Input data Block Start

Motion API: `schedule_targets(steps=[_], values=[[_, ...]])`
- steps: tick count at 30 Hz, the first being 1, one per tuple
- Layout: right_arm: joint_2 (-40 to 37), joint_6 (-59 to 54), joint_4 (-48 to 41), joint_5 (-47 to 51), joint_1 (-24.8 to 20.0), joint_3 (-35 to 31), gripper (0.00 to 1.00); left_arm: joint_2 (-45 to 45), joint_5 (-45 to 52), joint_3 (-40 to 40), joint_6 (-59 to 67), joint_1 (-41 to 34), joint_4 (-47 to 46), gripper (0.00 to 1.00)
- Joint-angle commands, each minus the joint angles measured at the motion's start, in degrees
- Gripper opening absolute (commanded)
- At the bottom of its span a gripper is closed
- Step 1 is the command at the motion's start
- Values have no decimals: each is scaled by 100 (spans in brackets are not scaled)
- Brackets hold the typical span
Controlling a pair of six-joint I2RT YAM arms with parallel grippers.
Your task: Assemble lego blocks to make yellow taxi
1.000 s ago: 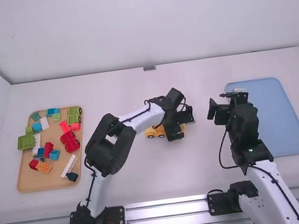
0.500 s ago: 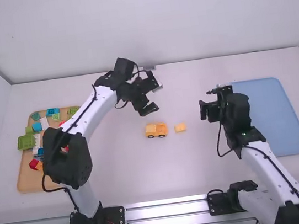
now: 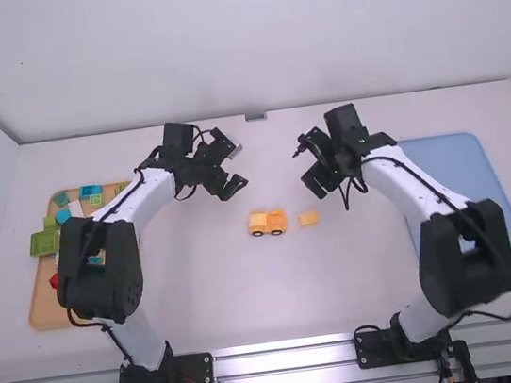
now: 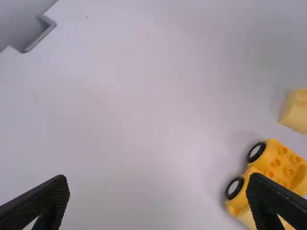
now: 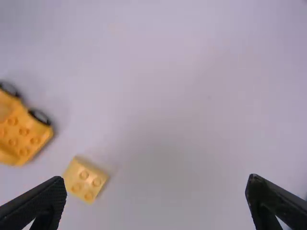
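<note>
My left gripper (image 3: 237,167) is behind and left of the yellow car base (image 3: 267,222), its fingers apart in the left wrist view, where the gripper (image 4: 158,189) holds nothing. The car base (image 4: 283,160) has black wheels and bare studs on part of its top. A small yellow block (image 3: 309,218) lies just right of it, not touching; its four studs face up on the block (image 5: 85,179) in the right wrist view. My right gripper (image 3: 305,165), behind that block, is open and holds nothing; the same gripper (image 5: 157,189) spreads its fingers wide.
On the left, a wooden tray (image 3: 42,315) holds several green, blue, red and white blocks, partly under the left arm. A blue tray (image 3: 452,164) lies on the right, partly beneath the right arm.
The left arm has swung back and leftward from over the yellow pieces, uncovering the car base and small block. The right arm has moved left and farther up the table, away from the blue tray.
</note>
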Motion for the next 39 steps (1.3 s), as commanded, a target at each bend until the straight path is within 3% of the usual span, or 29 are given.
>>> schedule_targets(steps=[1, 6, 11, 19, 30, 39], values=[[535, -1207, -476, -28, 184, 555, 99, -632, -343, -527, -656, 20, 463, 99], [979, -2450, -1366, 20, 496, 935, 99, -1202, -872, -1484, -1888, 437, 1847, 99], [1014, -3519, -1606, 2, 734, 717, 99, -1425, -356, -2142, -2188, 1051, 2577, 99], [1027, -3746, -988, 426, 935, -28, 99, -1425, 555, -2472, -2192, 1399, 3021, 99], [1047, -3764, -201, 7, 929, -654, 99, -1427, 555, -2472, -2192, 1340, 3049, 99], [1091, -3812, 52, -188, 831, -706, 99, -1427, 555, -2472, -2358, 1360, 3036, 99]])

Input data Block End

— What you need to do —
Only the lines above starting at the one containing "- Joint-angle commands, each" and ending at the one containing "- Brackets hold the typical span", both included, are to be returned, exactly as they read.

— Task output —
- Joint-angle commands, each minus the joint angles measured at the motion's start, in degrees
- Gripper opening absolute (commanded)
- At the bottom of its span a gripper is closed
- Step 1 is the command at the motion's start
- Values have no decimals: each is scaled by 100 (spans in brackets are not scaled)
- Brackets hold the typical span

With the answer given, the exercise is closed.